Bilan

Le Seco abaisse les prévisions de croissance pour 2014 et 2015

Le Secrétariat d'Etat à l'économie (Seco) a abaissé ses prévisions de croissance pour la Suisse à 1,8% cette année, contre 2,0% attendus précédemment.

Le recul du chômage devrait intervenir plus tard et s'amorcer seulement en 2015, "vu la lenteur de la relance conjoncturelle", a ajouté le Seco.

Crédits: Keystone

Le Secrétariat d'Etat à l'économie (Seco) a abaissé ses prévisions de croissance pour la Suisse à 1,8% cette année, contre 2,0% attendus précédemment. Les perspectives pour 2015 ont également été revues à la baisse à 2,4%, contre 2,6% précédemment anticipés, selon un communiqué publié jeudi.

"En raison de l'instabilité de l'économie mondiale, notamment de l'essoufflement de la reprise dans la zone euro, la conjoncture suisse a elle aussi perdu de l'élan depuis le printemps 2014", notamment au niveau des exportations et de la demande interne, a précisé le Seco. Les indicateurs de confiance démontrent quant à eux un "sentiment d'insécurité" chez les entreprises.

En 2013, le produit intérieur brut (PIB) avait progressé de 2%.

Le recul du chômage devrait intervenir plus tard et s'amorcer seulement en 2015, "vu la lenteur de la relance conjoncturelle", a ajouté le Seco. Ce dernier table cette année sur un taux de chômage à 3,2%, qui devrait très légèrement reculer à 3,1% en 2015.

"Même si les prévisions restent relativement positives pour l'économie suisse, les risques conjoncturels se sont sensiblement accrus ces derniers mois. La dégradation récente des indicateurs de court terme pour la zone euro et également en Allemagne crée un contexte qui diffère sensiblement de celui de juin dernier", ont averti les économistes.

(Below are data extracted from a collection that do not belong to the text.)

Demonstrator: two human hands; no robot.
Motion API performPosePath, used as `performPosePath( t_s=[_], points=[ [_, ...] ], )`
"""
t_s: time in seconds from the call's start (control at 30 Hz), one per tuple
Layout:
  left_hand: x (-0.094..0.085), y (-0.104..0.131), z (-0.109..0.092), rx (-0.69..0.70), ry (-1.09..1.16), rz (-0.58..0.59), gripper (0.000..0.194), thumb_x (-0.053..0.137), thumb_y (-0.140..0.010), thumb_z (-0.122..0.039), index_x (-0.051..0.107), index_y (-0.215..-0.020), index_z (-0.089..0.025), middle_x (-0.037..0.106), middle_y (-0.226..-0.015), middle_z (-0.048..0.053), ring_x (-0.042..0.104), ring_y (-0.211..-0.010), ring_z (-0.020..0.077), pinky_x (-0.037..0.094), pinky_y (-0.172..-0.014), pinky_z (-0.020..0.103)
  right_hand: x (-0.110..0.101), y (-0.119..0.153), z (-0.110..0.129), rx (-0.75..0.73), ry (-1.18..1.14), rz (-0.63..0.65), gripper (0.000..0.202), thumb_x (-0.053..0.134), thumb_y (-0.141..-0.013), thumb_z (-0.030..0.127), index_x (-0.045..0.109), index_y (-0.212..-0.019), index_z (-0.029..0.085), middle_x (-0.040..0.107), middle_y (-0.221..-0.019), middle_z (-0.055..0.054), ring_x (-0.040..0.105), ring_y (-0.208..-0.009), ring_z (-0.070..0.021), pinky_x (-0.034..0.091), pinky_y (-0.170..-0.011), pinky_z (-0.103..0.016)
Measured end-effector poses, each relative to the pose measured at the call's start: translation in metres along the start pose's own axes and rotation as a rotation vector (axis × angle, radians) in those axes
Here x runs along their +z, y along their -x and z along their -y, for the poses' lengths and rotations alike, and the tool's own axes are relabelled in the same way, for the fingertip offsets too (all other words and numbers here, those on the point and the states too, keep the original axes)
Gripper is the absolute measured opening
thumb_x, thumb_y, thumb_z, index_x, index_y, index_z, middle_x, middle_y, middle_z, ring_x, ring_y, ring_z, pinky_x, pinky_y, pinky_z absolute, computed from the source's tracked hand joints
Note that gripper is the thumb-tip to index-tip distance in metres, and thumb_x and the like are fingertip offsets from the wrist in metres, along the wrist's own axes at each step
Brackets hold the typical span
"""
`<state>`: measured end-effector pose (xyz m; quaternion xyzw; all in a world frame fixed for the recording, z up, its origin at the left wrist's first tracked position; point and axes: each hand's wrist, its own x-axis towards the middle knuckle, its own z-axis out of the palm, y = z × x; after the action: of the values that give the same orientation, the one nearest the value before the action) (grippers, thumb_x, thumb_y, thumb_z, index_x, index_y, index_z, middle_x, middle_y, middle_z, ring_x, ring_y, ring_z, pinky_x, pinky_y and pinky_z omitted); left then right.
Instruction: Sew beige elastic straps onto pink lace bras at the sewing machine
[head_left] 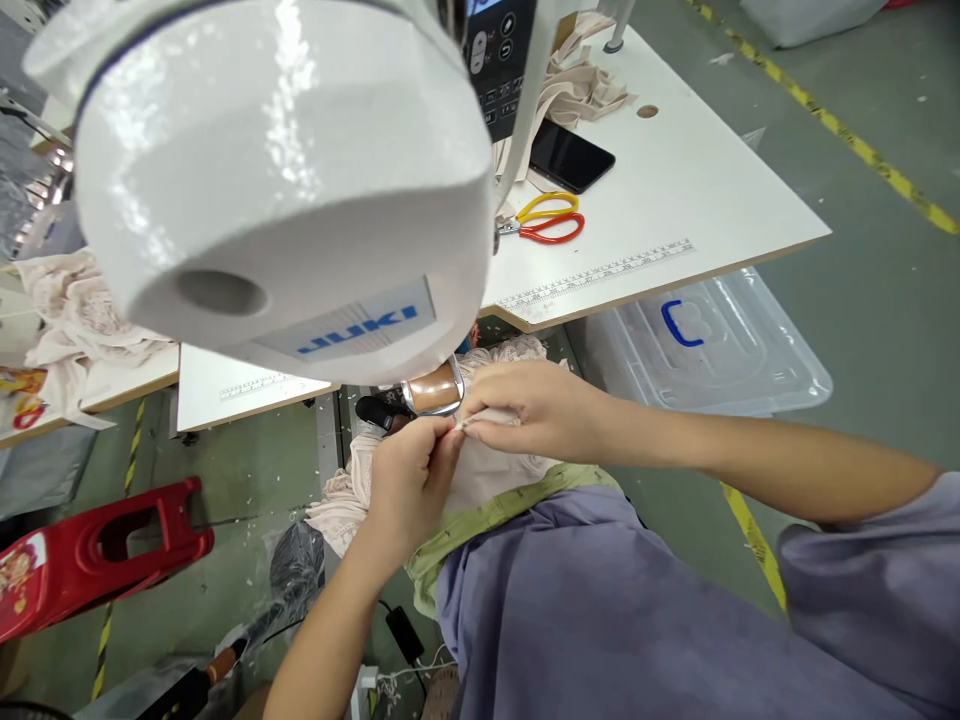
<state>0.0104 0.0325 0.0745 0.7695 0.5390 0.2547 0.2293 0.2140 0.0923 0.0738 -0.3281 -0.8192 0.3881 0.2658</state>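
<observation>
Fabric (484, 475), pale beige, is pinched between both hands above the person's lap, in front of the sewing machine (300, 190). With the pinch taken as the clock's centre, a cloth pile (82, 300) is seen far left between nine and ten, and a red stool (165, 535) toward eight. The left hand (409, 480) is set at seven to eight, its grip closed, thumb and forefinger clamped on the fabric. At the centre, a short folded edge is pointed toward three; the main spread is draped at five, below the grip, but its overall long axis cannot be told. By the right hand (540, 410), at three, the edge is likewise clamped, so neither hand is nearer. On the white surface (720, 190), scissors (559, 228) and a phone (571, 155) are placed toward one; a clear plastic box (739, 345) is seen toward two to three.
</observation>
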Motion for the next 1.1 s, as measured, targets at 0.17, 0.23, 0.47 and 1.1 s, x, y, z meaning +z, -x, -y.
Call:
performPosePath(
  t_s=[0.17, 0.23, 0.47, 1.1],
  points=[
    [0.001, 0.001, 0.021, -0.023, -0.163, -0.243, 0.015, 0.062, -0.096, -0.034, 0.071, -0.102, -0.024, 0.061, -0.063, -0.003, 0.054, -0.055, 0.0112, 0.034, -0.054, 0.023, -0.012, -0.036, 0.003, 0.084, 0.142, 0.091, 0.021, 0.059, -0.085, 0.022, 0.058, -0.064, 0.018, 0.054, -0.063, 0.003, 0.043, -0.057, -0.0096, 0.024, -0.055, -0.029],
    [0.0, 0.001, 0.035, 0.167, -0.293, -0.264, 0.018, 0.061, -0.095, -0.025, 0.074, -0.108, -0.026, 0.06, -0.063, -0.002, 0.052, -0.055, 0.0115, 0.033, -0.055, 0.025, -0.013, -0.043, 0.003, 0.092, 0.224, 0.092, 0.026, 0.057, -0.084, 0.021, 0.048, -0.059, 0.018, 0.047, -0.058, 0.003, 0.036, -0.054, -0.0089, 0.02, -0.055, -0.03],
    [-0.005, 0.0, 0.062, 0.461, -0.539, -0.213, 0.046, 0.052, -0.093, -0.012, 0.065, -0.133, -0.031, 0.058, -0.068, -0.001, 0.05, -0.057, 0.0129, 0.029, -0.055, 0.029, -0.01, -0.041, 0.001, 0.095, 0.31, 0.094, 0.026, 0.056, -0.085, 0.02, 0.048, -0.059, 0.018, 0.043, -0.055, 0.002, 0.032, -0.052, -0.0102, 0.02, -0.054, -0.032],
    [-0.019, -0.02, 0.051, 0.533, -0.706, -0.047, 0.04, 0.05, -0.089, -0.007, 0.064, -0.124, -0.021, 0.048, -0.057, -0.003, 0.042, -0.05, 0.0151, 0.016, -0.048, 0.034, 0.058, 0.011, -0.028, 0.151, -0.06, -0.465, 0.038, 0.059, -0.097, 0.035, 0.049, -0.132, 0.025, 0.063, -0.108, -0.006, 0.062, -0.072, -0.0131, 0.051, -0.062, -0.027]
  ],
)
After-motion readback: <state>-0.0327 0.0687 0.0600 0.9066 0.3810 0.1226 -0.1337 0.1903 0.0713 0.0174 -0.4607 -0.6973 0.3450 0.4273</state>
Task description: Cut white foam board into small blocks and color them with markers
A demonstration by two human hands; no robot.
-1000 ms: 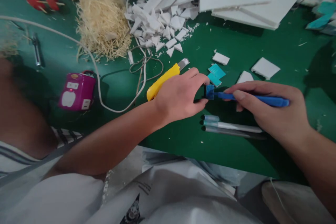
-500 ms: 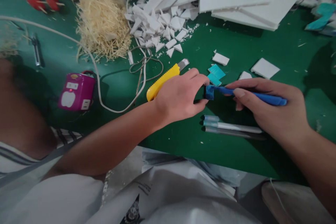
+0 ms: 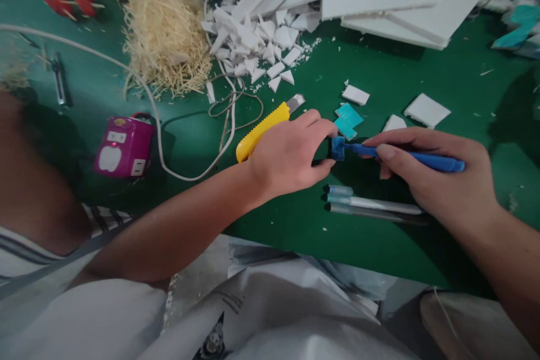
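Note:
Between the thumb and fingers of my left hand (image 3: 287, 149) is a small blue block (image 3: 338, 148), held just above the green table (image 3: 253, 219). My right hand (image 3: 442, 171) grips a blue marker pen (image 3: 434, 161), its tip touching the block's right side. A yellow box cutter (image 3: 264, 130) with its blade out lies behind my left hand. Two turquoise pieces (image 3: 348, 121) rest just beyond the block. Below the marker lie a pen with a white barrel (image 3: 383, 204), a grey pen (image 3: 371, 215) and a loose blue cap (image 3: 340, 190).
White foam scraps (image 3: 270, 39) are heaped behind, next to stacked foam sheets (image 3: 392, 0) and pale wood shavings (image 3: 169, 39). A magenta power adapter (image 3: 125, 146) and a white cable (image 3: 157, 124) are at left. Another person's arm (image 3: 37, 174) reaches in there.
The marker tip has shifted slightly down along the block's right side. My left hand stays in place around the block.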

PRÉVISIONS DU KOF ET BNS AUSSI EN BAISSE

Au niveau international, les experts du Seco demeurent prudents. "Six ans après l'apparition de la crise financière mondiale en 2008, la relance de l'économie mondiale est encore fragile et menacée par de nombreux risques", ont-ils estimé. Selon ces derniers, "aucune amélioration solide et à grande échelle de la conjoncture internationale n'est encore en vue".

Des disparités régionales existent cependant. Dans la zone euro, la reprise conjoncturelle est ainsi encore plus lente que prévue, alors "le tableau est plutôt réjouissant" aux Etats-Unis.

L'abaissement des prévisions corrobore avec d'autres instituts. Le panel d'experts sondés par l'institut conjoncturel zurichois KOF a ainsi revu mercredi légèrement à la baisse ses prévisions de croissance de l'économie suisse pour 2014.

Les 17 économistes interrogés début octobre tablent désormais sur une hausse du PIB de 1,7%, contre 1,8% en septembre. En 2015, le PIB devrait croître de 1,9%, sans changement par rapport à la précédente prévision.

En septembre, la Banque nationale suisse (BNS) avait également réduit ses prévisions pour l'année en cours à moins de 1,5%, contre encore "environ 2%" précédemment.